Le piratage de KT Telecom expliqué : Comment cela s’est produit et ce qui va suivre


En septembre 2025, le deuxième plus grand fournisseur de télécommunications de Corée, KT Corporation, a révélé une cyberattaque sophistiquée qui a compromis les systèmes de paiement mobile de278 clients, entraînant des transactions non autorisées pour un montant de 170 millions d’euros (122 400 dollars). Si les pertes financières semblent relativement limitées, la sophistication technique de l’attaque et sa méthodologie novatrice révèlent des vulnérabilités catastrophiques dans les systèmes d’authentification basés sur les télécommunications dont dépendent quotidiennement des milliards de personnes. Cet incident, qui survient quelques mois seulement après la violation de SK Telecom affectant 27 millions d’utilisateurs, démontre que l’authentification basée sur le téléphone mobile est devenue une responsabilité systémique en matière de sécurité qui exige un remplacement immédiat par des alternatives décentralisées.
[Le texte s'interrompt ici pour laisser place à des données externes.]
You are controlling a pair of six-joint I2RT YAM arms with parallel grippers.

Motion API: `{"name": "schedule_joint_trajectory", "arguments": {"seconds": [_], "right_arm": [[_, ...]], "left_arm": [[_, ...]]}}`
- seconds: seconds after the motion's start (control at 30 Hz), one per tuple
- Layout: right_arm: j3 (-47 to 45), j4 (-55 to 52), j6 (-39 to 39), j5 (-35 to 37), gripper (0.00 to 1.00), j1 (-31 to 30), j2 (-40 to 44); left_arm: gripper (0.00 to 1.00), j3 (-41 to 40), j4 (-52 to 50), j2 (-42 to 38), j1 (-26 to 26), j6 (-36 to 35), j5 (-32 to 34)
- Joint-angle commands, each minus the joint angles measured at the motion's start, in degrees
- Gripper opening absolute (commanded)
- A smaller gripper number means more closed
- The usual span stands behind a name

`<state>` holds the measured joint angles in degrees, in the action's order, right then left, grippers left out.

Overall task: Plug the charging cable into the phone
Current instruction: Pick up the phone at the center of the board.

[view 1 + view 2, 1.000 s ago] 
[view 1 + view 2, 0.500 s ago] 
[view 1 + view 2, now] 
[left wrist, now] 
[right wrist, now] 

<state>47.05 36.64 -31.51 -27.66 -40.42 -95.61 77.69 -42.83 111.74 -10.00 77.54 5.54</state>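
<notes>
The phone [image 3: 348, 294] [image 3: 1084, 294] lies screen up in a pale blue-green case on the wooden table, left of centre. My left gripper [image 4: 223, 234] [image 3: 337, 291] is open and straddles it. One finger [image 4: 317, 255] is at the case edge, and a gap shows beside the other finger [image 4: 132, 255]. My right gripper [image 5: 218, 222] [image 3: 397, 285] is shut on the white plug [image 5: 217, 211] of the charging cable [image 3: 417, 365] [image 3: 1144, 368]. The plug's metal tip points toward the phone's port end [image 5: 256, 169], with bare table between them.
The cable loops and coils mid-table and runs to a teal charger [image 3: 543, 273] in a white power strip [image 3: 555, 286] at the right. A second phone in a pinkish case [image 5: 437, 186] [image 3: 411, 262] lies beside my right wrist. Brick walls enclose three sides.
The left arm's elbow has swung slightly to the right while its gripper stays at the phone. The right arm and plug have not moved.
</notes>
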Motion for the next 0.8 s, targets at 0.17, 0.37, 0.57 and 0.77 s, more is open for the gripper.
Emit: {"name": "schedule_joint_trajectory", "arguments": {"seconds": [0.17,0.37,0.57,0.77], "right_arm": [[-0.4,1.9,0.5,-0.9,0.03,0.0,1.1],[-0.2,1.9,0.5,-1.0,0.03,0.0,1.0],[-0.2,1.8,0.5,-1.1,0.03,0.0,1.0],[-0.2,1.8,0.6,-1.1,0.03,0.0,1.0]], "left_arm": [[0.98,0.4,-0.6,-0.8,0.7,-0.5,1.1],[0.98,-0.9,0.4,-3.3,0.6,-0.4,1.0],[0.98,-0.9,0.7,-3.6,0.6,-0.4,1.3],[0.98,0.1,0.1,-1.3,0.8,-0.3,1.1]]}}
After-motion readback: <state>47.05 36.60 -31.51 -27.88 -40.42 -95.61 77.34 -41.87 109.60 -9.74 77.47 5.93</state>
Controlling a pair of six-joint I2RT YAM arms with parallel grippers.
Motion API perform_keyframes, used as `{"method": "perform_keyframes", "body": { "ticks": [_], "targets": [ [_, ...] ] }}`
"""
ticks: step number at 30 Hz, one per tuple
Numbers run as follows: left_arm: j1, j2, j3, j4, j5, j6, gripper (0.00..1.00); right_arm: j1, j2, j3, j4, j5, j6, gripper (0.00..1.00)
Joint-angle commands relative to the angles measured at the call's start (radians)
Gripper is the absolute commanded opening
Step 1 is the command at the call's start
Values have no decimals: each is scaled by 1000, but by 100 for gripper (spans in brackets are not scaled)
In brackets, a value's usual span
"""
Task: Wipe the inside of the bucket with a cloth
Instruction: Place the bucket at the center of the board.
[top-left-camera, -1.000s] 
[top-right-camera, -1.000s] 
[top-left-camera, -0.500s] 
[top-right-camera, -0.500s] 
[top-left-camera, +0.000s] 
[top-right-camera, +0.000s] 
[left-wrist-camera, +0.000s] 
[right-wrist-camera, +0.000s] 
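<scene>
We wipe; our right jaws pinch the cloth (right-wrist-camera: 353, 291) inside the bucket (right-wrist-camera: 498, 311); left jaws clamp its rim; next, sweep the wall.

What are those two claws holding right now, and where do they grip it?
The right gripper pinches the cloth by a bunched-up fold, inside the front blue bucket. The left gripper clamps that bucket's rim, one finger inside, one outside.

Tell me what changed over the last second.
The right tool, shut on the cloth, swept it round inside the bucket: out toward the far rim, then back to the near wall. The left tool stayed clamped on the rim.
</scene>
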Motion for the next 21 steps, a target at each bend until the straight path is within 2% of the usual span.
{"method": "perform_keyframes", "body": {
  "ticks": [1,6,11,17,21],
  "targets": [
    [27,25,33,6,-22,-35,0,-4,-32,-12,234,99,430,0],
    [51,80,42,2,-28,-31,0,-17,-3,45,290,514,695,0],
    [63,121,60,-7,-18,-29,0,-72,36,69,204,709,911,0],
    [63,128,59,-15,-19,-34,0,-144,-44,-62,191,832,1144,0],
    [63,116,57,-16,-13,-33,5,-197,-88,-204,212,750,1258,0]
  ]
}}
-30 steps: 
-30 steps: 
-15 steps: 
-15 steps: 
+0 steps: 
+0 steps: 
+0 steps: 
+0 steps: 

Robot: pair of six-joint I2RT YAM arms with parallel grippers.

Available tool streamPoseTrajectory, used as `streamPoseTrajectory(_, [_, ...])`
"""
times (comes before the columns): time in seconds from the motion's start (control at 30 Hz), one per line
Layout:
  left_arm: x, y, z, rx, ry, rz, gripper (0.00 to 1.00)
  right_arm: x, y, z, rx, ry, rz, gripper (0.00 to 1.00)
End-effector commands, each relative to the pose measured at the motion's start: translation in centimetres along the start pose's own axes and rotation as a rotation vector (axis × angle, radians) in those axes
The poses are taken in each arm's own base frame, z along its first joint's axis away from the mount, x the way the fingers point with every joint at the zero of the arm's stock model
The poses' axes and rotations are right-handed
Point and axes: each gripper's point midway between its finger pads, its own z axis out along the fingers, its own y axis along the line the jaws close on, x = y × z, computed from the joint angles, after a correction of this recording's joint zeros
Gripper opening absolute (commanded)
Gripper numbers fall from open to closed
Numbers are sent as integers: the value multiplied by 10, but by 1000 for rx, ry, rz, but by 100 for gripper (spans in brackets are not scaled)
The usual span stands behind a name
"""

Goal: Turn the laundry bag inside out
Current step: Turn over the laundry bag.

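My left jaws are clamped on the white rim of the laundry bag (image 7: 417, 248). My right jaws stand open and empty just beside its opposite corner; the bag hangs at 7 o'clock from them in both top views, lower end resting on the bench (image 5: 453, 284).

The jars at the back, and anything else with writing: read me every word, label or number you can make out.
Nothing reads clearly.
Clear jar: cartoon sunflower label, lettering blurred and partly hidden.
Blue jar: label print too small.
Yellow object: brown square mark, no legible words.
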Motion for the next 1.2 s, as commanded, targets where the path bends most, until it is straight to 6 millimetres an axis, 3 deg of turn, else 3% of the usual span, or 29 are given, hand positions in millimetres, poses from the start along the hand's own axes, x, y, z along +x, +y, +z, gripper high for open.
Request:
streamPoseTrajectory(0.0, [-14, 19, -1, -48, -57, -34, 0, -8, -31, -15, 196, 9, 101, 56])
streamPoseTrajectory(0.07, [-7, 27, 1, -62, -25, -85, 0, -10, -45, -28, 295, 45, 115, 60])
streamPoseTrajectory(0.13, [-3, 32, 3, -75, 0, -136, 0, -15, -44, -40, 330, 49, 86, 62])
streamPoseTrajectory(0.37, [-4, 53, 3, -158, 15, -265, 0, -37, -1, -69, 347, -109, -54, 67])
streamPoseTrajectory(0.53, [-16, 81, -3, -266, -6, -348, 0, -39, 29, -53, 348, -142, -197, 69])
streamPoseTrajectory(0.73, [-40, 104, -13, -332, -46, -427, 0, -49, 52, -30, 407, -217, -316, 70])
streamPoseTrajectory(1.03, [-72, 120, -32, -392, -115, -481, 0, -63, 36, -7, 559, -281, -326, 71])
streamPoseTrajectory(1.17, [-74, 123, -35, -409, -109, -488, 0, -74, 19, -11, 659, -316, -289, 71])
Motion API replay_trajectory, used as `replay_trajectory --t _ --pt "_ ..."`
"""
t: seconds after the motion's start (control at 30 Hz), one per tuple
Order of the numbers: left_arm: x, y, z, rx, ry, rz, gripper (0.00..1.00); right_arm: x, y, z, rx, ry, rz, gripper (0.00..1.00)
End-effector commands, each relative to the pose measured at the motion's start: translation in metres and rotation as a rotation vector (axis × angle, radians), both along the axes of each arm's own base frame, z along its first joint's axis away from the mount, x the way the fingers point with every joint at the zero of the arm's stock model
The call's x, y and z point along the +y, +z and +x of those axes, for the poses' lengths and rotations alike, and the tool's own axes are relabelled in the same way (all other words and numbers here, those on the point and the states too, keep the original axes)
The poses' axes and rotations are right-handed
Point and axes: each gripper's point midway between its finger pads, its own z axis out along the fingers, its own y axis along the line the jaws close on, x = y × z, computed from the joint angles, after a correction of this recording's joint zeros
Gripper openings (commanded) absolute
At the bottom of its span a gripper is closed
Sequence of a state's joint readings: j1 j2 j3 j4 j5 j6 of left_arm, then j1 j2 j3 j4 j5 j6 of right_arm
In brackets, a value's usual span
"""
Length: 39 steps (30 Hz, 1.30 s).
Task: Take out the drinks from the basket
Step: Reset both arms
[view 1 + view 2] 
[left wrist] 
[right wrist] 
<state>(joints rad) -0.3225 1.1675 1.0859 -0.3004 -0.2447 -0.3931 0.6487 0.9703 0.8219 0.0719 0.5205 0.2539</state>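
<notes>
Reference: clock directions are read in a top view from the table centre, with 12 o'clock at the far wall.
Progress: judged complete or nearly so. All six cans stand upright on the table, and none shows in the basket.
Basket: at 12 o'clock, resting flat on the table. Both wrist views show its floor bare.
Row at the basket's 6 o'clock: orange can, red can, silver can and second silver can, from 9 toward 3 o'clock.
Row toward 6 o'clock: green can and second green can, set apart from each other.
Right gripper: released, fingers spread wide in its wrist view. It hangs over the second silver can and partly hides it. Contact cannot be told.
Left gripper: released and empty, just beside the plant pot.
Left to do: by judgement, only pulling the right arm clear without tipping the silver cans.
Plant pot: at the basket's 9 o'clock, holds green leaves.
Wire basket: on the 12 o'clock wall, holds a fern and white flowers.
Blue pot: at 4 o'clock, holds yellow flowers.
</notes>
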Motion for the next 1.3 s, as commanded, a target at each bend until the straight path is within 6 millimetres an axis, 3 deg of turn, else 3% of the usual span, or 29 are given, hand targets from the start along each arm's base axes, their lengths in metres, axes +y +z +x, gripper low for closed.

L’attaque des femtocellules de KT représente un nouveau vecteur de menace

L’incident de KT est le premier cas documenté d’attaques illégales de femtocellules en Corée du Sud, introduisant un vecteur d’attaque effroyablement accessible qui contourne les mesures de sécurité traditionnelles. Entre le 6 août et le 8 septembre 2025, les attaquants ont déployé des femtocellules modifiées – de petites stations de base cellulaires généralement utilisées pour améliorer la couverture intérieure – afin d’intercepter et de compromettre les processus d’authentification des utilisateurs.

Le mécanisme technique s’est avéré d’une efficacité dévastatrice. Les attaquants ont acquis des dispositifs femtocellulaires standard pour environ 3 millions d’euros (2 200 dollars) sur les marchés secondaires, puis ont modifié le micrologiciel pour contourner les protocoles d’authentification de l’opérateur. Une fois connectées au réseau de KT, ces stations de base malhonnêtes capturaient automatiquement les appareils mobiles dans un rayon de 10 mètres. Lorsque les téléphones des victimes se connectaient à ce qui semblait être le signal le plus fort disponible, les femtocellules compromises interceptaient les numéros IMSI (International Mobile Subscriber Identity) et les codes d’authentification SMS de 5 561 clients en texte clair après décryptage interne.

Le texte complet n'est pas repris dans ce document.